As one unpaid intern who ending up sueing stated, “This culture of expecting to be able to get free labor if you slap the title intern on it has become so pervasive that people don’t question whether it’s ethically wrong or legally acceptable.”

Even in our own industry, people like to pretend (even to themselves) that they’re somehow doing a favor for the interns, but really, they’re just taking advantage of those who are new, naive and don’t know better.

The NY Times did a piece on this topic recently: The Unpaid Intern: Legal or Not?

In the article, acting director of the Labor Department’s wage and hour division Nancy J. Leppink states: “If you’re a for-profit employer or you want to pursue an internship with a for-profit employer, there aren’t going to be many circumstances where you can have an internship and not be paid and still be in compliance with the law.”

There are 6 federal legal criteria that must ALL be met for an unpaid internship to be legal:

  1. The training, even though it includes actual operation of the facilities of the employer, is similar to training which would be given in a vocational school;
  2. The training is for the benefit of the trainee;
  3. The trainees do not displace regular employees, but work under close observation;
  4. The employer that provides the training derives no immediate advantage from the activities of the trainees and, on occasion, the employer’s operations are actually impeded;
  5. The trainees are not necessarily entitled to employment at the completion of the training period;
  6. The employer and the trainees understand that the trainees are not entitled to wages for the time spent in training.

From the Warshanksky Law Firm in New York:

“These are very strict criteria that effectively bar most unpaid internships, which are intended to benefit both the intern and the company; otherwise, why would the company offer the internship in the first place? Yet the Wage and Hour Division has stated unequivocally that a company may derive ‘no immediate advantage’ from the internship. The upshot is that if an intern performs any useful work, however simple or menial or clerical in nature, the intern must be treated as an employee, subject to all applicable labor and employment laws. Failure to comply with these laws can result in liability for back wages, back taxes, and other civil and criminal penalties.”

People who want you to work for free are taking advantage of your newness, eagerness and naivete.

Everyone who starts a new business is unsure of themselves and lacks confidence to some extent. But there’s an important distinction I want you to understand:  just because you are new to starting and growing a business does not mean you are new to the work. Just about everyone who starts a service-based business does so because they already know how to do the work. They just need to grow their business skills.

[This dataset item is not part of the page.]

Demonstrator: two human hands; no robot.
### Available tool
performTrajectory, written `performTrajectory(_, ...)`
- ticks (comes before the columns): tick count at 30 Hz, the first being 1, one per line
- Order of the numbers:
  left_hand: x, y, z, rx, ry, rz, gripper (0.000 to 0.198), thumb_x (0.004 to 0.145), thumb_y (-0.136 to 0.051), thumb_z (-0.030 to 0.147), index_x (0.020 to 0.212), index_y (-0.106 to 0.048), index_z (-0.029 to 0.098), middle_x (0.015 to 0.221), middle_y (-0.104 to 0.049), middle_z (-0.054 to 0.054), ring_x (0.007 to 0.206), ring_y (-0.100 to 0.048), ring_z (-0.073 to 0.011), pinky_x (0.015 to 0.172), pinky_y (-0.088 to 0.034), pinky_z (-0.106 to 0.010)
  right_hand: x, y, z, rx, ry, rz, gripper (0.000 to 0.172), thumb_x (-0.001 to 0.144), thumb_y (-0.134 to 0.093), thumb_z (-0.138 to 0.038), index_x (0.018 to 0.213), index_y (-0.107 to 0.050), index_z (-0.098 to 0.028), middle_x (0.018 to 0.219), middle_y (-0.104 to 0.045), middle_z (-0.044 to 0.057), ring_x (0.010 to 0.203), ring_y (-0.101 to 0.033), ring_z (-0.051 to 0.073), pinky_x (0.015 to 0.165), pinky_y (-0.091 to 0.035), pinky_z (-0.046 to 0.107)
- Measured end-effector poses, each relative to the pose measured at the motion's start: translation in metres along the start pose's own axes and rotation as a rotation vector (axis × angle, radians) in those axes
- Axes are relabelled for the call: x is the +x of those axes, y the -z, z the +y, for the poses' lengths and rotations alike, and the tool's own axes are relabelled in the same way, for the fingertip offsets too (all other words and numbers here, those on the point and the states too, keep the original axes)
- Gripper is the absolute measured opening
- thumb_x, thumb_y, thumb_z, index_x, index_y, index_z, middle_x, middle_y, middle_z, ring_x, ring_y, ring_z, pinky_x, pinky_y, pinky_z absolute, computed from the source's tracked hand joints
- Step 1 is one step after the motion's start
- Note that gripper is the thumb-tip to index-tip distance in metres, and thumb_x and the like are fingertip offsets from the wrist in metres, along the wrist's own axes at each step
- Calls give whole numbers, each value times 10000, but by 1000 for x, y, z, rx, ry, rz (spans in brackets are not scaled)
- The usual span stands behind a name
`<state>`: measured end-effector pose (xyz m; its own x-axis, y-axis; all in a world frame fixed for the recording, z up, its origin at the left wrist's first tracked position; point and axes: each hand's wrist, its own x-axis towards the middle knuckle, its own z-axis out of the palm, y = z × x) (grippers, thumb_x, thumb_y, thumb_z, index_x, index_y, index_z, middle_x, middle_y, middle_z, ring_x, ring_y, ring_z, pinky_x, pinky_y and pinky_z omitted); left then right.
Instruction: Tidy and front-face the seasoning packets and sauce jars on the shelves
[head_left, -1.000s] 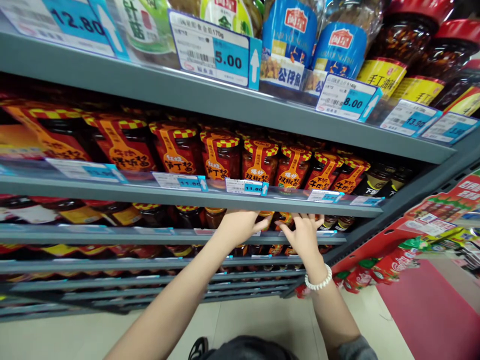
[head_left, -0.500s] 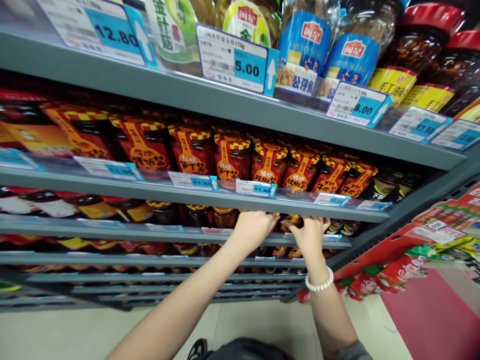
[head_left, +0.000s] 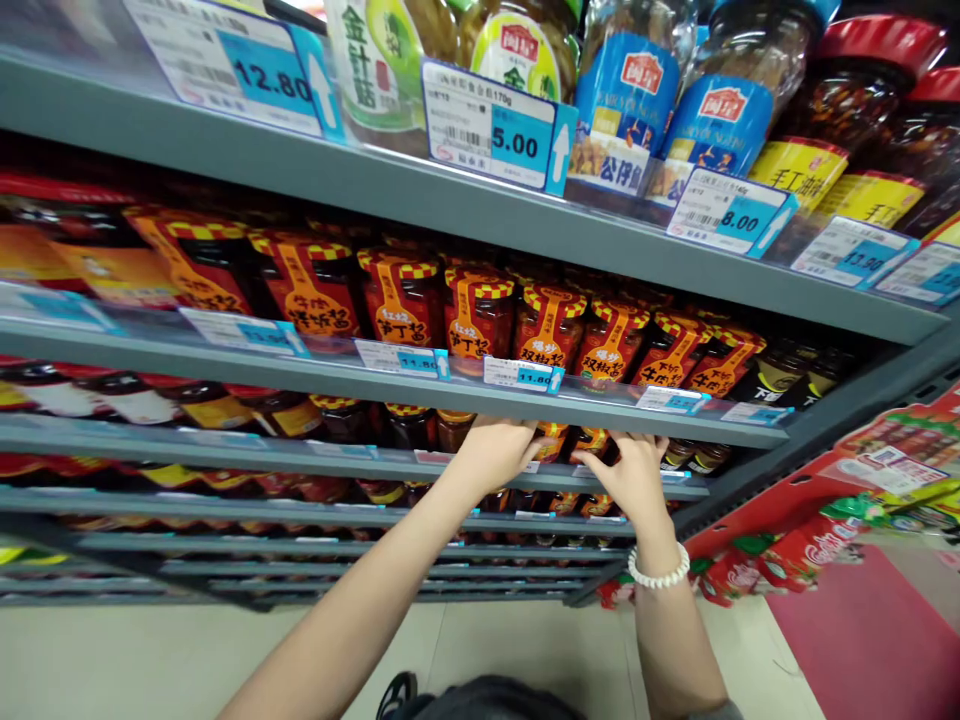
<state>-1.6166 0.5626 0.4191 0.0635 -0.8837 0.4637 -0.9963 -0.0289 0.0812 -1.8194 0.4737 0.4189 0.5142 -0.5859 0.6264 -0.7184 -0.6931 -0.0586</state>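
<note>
Both my hands are at the jars [head_left: 577, 440] at center frame. My left hand [head_left: 495, 452] and right hand [head_left: 630, 475] each curl around one; no jar is out of the shelf [head_left: 375, 385] yet.

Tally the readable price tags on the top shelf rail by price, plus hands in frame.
12.80 tag: 1
5.00 tag: 1
8.00 tag: 1
Tags too blurred to read, far right: 2
Hands, left hand and right hand, both at jars under the second shelf: 2
Total: 7
</note>
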Motion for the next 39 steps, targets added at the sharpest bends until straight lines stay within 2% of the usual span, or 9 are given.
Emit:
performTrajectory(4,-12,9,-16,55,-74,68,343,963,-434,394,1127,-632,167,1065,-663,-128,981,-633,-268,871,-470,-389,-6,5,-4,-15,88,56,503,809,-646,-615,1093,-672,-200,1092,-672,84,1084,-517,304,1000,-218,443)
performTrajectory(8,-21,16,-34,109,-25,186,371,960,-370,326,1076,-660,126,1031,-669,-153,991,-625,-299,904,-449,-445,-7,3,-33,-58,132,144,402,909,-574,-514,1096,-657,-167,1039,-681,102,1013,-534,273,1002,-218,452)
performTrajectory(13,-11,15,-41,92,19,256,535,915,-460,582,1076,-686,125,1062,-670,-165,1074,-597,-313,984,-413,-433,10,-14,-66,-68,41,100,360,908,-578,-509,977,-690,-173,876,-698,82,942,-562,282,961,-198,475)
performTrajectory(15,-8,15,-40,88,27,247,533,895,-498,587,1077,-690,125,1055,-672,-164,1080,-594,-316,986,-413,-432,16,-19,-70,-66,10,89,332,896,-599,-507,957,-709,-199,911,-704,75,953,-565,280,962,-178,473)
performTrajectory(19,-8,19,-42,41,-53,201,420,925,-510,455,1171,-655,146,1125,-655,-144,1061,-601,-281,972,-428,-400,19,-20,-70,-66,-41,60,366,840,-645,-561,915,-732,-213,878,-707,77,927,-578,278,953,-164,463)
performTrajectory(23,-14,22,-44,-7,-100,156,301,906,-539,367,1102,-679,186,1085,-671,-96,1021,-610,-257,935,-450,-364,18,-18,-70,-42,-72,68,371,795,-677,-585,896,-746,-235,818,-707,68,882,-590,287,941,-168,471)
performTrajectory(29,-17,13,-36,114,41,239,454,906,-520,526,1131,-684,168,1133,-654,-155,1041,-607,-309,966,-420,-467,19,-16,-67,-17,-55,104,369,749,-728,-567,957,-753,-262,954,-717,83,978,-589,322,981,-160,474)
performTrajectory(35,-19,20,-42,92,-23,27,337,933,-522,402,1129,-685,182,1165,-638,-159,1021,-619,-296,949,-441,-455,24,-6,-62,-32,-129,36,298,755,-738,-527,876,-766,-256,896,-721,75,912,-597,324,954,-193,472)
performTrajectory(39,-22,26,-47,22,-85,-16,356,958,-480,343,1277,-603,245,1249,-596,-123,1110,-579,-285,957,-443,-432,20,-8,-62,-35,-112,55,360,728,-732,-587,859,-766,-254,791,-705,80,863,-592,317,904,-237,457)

If you need to gain confidence in getting your business off the ground, you can get mentoring, encouragement and know-how from people like me and my blog here, and by joining our forums and Facebook groups, etc. And you don’t need to work as an unpaid employee to get them. 😉

One Response

  1. Catherine says:

    Oh my goodness! This was a BRILLIANT posting! I know that many that venture into the realm of “new business entrepreneurs” may feel they need to wiggle into the market by offering a lower price, then increasing it “once they get established.” Instead of accomplishing what is hoped, this is a sign of a lack of confidence in their abilities. (I know… I’ve often had to battle the same feeling!) Truthfully, I know what kind of experience I have and I know what I can do. If I undersell that experience, then I am only advertising my lack of confidence in that experience and prospective clients will also question my abilities. In short, what might initially seem like a good idea would actually be a form of self-sabotage. Thanks so much for such an enlightening article!